A study conducted at the Institute of Transportation Studies (ITS), at the University of California, Davis (UC Davis) published in 2014 found that many car dealers are less than enthusiastic about plug-in vehicles. ITS conducted 43 interviews with six automakers and 20 new car dealers selling plug-in vehicles in California's major metro markets. The study also analyzed national and state-level J.D. Power 2013 Sales Satisfaction Index (SSI) study data on customer satisfaction with new car dealerships and Tesla retail stores. The researchers found that buyers of plug-in electric vehicles were significantly less satisfied and rated the dealer purchase experience much lower than buyers of non-premium conventional cars, while Tesla Motors earned industry-high scores. According to the findings, plug-in buyers expect more from dealers than conventional buyers, including product knowledge and support that extends beyond traditional offerings.

In 2014 Consumer Reports published results from a survey conducted with 19 secret shoppers that went to 85 dealerships in four states, making anonymous visits between December 2013 and March 2014. The secret shoppers asked a number of specific questions about cars to test the salespeople's knowledge about electric cars.
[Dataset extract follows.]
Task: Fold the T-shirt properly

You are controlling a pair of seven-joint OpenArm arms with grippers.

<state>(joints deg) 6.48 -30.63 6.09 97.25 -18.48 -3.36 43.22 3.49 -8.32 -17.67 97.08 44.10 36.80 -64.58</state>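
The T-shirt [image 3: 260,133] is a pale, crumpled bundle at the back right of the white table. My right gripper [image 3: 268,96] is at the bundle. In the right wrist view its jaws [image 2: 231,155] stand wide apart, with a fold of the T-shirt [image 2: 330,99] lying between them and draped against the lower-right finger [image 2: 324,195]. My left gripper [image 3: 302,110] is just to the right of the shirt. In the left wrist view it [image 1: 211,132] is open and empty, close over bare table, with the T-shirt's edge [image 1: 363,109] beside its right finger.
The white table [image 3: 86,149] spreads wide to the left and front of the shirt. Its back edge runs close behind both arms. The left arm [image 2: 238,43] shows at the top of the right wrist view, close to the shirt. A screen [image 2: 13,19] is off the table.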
The consumer magazine decided to conduct the survey after several consumers who wanted to buy a plug-in car reported to the organization that some dealerships were steering them toward gasoline-powered models. The survey found that not all sales people seemed enthusiastic about making PEV sales; a few outright discouraged it, and even one dealer was reluctant to even show a plug-in model despite having one in stock. And many sales people seemed not to have a good understanding of electric-car tax breaks and other incentives or of charging needs and costs. Consumer Reports also found that when it came to answering basic questions, sales people at Chevrolet, Ford, and Nissan dealerships tended to be better informed than those at Honda and Toyota. The survey found that most of the Toyota dealerships visited recommended against buying a Prius Plug-in and suggested buying a standard Prius hybrid instead. Overall, the secret shoppers reported that only 13 dealers "discouraged sale of EV," with seven of them being in New York. However, at 35 of the 85 dealerships visited, the secret shoppers said sales people recommended buying a gasoline-powered car instead.
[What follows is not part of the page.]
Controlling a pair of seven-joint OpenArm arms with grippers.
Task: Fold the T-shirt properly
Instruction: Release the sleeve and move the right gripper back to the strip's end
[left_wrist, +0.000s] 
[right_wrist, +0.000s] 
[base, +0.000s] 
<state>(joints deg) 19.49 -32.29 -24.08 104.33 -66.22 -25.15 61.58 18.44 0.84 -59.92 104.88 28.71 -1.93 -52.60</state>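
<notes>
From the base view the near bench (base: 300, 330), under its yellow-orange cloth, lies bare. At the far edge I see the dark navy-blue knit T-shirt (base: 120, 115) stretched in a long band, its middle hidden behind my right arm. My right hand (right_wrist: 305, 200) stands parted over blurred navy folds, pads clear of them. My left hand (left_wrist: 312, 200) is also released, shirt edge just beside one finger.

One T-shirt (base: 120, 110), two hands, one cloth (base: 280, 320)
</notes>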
The ITS-Davis study also found that a small but influential minority of dealers have introduced new approaches to better meet the needs of plug-in customers. Examples include marketing carpool lane stickers, enrolling buyers in charging networks, and preparing incentive paperwork for customers. Some dealers assign seasoned sales people as plug-in experts, many of whom drive plug-ins themselves to learn and be familiar with the technology and relate the cars' benefits to potential buyers. The study concluded also that carmakers could do much more to support dealers selling PEVs.

=== Regional markets ===

==== Concentration relative to population ====

As of July 2016, the U.S. average concentration was 1.51 plug-in cars registered per 1,000 people, while California's concentration was 5.83 registrations per 1,000 people. At the time, only Norway exceeded California's plug-in concentration per capita, by 3.69 times. As of December 2017, the average national ownership per capita rose to 2.21 plug-ins per 1,000 people.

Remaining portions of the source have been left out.